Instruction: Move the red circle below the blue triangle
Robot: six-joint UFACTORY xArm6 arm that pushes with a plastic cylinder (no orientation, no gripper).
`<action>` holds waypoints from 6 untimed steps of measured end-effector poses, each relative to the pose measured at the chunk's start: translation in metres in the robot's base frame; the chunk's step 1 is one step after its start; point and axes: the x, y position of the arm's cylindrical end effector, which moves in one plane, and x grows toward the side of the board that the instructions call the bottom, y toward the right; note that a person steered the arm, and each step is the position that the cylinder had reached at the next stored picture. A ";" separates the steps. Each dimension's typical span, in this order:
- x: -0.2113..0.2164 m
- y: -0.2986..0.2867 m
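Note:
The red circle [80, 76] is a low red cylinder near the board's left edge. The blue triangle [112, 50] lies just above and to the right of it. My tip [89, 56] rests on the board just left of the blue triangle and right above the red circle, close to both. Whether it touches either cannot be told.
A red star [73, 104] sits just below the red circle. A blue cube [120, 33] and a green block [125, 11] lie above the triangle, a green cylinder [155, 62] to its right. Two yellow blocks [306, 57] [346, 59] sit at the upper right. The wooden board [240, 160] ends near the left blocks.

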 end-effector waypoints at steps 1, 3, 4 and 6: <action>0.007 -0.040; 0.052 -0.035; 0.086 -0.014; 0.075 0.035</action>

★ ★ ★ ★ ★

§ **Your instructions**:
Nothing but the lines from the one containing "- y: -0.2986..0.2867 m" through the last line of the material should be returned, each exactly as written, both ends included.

§ **Completed exercise**:
- y: -0.2986..0.2867 m
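Note:
The red circle [80, 76] is a low red cylinder near the board's left edge. The blue triangle [112, 50] lies just above and to the right of it. My tip [89, 56] rests on the board just left of the blue triangle and right above the red circle, close to both. Whether it touches either cannot be told.
A red star [73, 104] sits just below the red circle. A blue cube [120, 33] and a green block [125, 11] lie above the triangle, a green cylinder [155, 62] to its right. Two yellow blocks [306, 57] [346, 59] sit at the upper right. The wooden board [240, 160] ends near the left blocks.
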
 end-effector waypoints at steps 1, 3, 4 and 6: <action>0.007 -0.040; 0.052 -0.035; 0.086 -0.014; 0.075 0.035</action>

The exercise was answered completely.